Throughout childhood I never really took an interest in spirituality or religion. Any time I looked, it seemed to be for loonies, con artists or hypocrites. A friend at school who was a Christian invited me occasionally to Scripture Union, even a Christian rally, but the "Christian" guys seemed no different in their living standards than to non Christians. Despite this however, I was not closed to the possibility of God's existence.
It was while I was worrying about my future that my friend started talking about this new church he had contact with, and of "receiving the Holy Spirit" and "speaking in tongues". Alarm bells rang in my head and I was concerned for him but as time went on and he spoke more about his experience, he certainly seemed different, happy and talking logically. I waited for the bubble to burst but he just grew in his new life. Over time, I listened more and more and read the book "The Incomparable Christ" by Hugh B. Black during a holiday, a book that explained about Christ more clearly and logically than I had ever heard. After time, I found that I was hungry to know more and eventually took the decision to give my life to Jesus during Billy Graham's crusade at Parkhead Stadium in June 1991. I was baptised in the Spirit several weeks later.

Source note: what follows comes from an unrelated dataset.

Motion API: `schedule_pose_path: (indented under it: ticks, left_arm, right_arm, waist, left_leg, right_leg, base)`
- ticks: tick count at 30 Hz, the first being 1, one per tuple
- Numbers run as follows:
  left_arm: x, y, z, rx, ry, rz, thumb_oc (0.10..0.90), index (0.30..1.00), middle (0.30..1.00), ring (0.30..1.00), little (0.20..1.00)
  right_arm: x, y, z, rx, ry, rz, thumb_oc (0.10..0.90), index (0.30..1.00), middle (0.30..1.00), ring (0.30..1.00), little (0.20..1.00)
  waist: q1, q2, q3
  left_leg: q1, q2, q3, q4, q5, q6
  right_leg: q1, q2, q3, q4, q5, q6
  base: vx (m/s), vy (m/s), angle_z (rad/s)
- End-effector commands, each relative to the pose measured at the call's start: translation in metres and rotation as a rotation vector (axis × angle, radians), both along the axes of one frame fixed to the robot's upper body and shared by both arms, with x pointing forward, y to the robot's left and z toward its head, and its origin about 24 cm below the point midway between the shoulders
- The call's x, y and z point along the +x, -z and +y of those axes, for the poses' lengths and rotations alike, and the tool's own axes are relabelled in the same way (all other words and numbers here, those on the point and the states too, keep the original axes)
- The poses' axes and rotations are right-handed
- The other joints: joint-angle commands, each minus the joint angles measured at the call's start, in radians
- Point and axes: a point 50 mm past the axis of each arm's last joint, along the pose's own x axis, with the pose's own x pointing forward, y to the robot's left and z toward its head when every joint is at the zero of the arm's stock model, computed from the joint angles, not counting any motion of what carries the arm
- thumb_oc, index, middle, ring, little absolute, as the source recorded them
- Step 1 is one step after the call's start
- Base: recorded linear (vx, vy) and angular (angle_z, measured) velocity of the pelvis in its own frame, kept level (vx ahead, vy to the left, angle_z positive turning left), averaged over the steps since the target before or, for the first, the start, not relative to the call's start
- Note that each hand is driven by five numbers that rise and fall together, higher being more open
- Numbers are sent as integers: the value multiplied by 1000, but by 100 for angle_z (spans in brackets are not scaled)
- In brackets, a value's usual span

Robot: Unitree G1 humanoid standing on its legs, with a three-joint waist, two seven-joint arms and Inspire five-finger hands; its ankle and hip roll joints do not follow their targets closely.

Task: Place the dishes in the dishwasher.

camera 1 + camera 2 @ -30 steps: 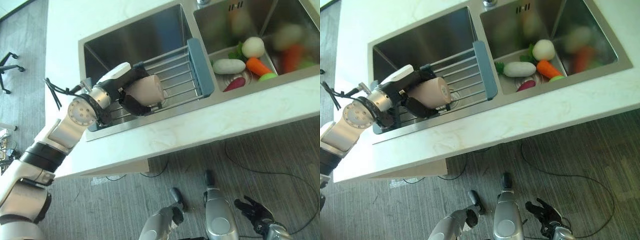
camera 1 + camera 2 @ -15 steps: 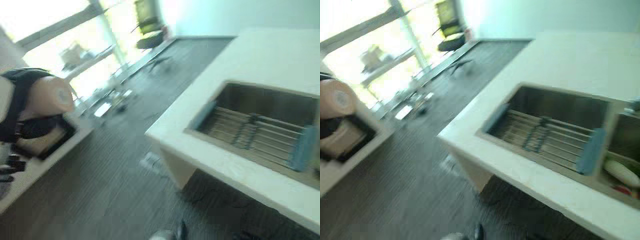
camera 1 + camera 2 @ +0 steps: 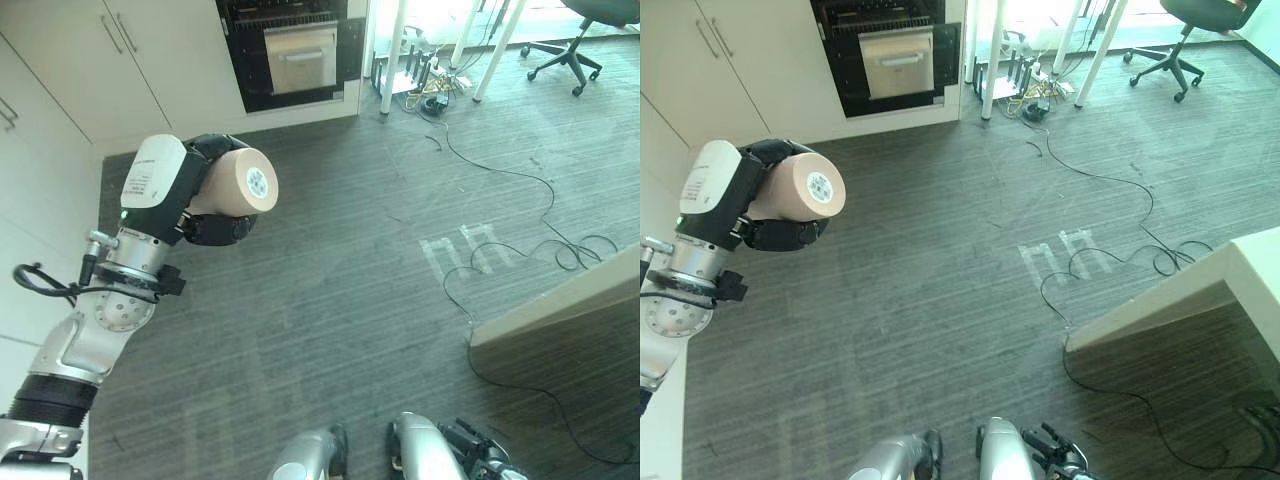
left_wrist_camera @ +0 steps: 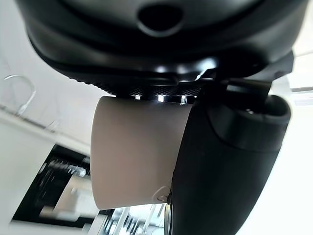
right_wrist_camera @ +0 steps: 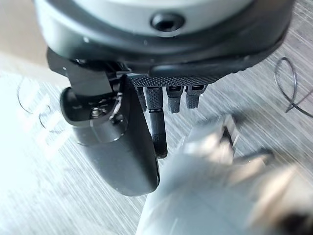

Now, I was 25 when I was saved. 25 years of living as anyone else does with no or little thought towards an all seeing God. 22 years later, I have never once regretted that decision. I have quickly recorded my salvation and baptism in a couple of sentences here, purely because of limitation of space. The years since cannot possibly be fitted here. Life is full, glorious, peace filled and happy. I have known miraculous answer to prayer over the years. God has given me provision despite lack of continuous employment, He has given me strength and peace during both my parents' passing and He has blessed me with a wonderful family. Above all, I know Jesus. I did not find myself in my belief because it "ticked the right boxes for me". I am a Christian because Jesus is real and alive! Until you meet Him yourself, you cannot understand the difference between belief and knowledge of the risen One. Jesus guides, strengthens, changes and upholds me every waking day and I am in no way ashamed to give Him all the glory!